Start of WORKING DATA

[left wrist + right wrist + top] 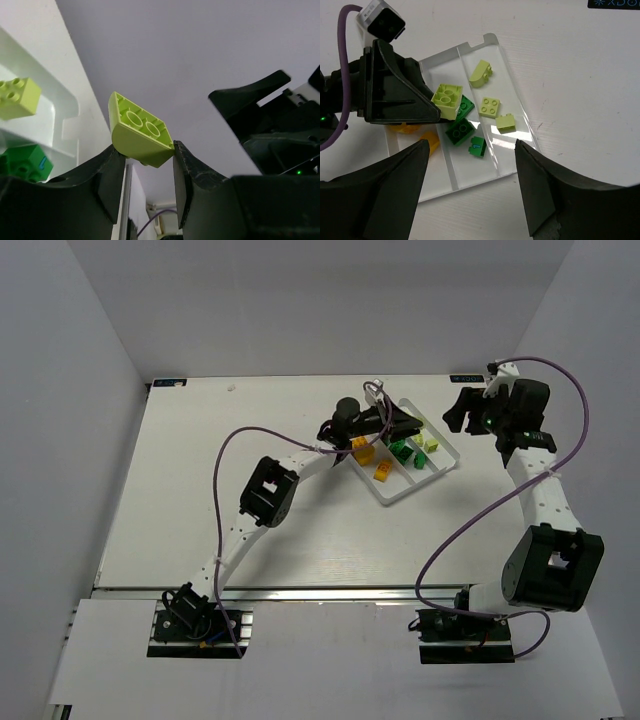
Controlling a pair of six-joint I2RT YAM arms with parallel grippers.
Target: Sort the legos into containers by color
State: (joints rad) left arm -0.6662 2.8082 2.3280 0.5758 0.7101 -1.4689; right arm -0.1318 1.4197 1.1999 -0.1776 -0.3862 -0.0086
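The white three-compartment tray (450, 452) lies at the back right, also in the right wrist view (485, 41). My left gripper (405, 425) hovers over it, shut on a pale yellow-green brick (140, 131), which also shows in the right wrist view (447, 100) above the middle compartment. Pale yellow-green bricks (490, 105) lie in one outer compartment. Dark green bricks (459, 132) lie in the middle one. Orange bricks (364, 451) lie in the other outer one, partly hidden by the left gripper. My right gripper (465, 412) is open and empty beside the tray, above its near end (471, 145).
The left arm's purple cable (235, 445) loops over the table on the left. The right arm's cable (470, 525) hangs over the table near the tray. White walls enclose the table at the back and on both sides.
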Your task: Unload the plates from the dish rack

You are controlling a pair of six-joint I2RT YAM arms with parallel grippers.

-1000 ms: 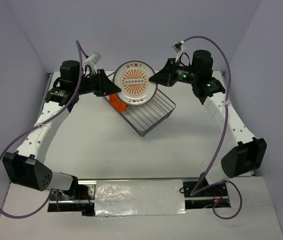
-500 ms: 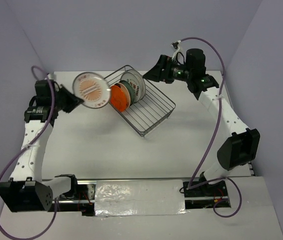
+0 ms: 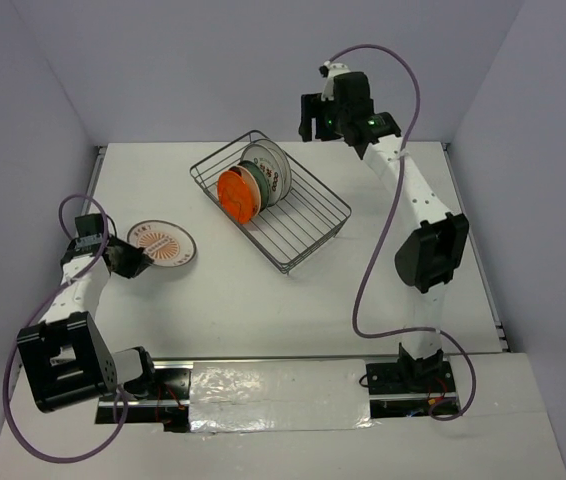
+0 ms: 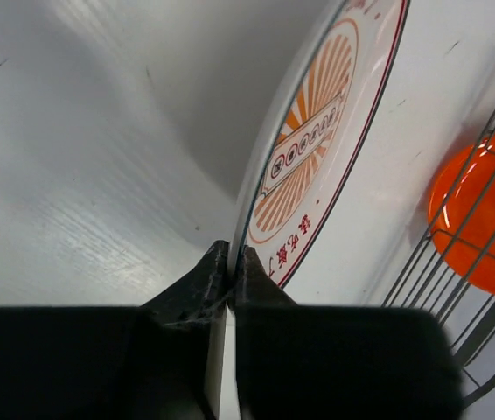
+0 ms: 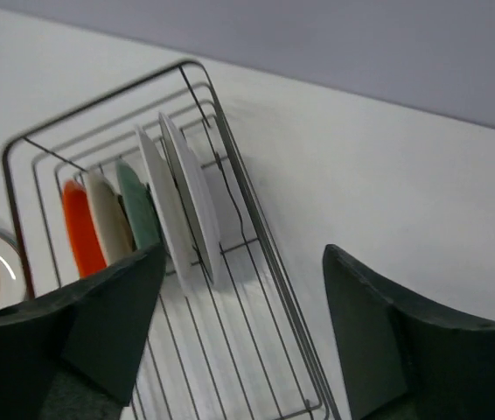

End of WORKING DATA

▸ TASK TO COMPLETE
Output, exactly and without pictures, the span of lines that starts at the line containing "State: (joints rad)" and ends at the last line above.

▸ WRITTEN REPLY
State: (joints rad) left arm -0.6662 2.8082 2.3280 0.5758 0.7101 -1.4689; right arm -0.1318 1.4197 1.1999 -0.1776 -0.3862 -0.0086
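The white three-compartment tray (450, 452) lies at the back right, also in the right wrist view (485, 41). My left gripper (405, 425) hovers over it, shut on a pale yellow-green brick (140, 131), which also shows in the right wrist view (447, 100) above the middle compartment. Pale yellow-green bricks (490, 105) lie in one outer compartment. Dark green bricks (459, 132) lie in the middle one. Orange bricks (364, 451) lie in the other outer one, partly hidden by the left gripper. My right gripper (465, 412) is open and empty beside the tray, above its near end (471, 145).
The left arm's purple cable (235, 445) loops over the table on the left. The right arm's cable (470, 525) hangs over the table near the tray. White walls enclose the table at the back and on both sides.
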Your task: Unload the plates from the dish rack

You are controlling a pair of six-joint I2RT YAM arms with parallel grippers.

-1000 ms: 
-500 ms: 
+0 ms: 
+0 ms: 
+0 ms: 

Nothing further remains in this exercise.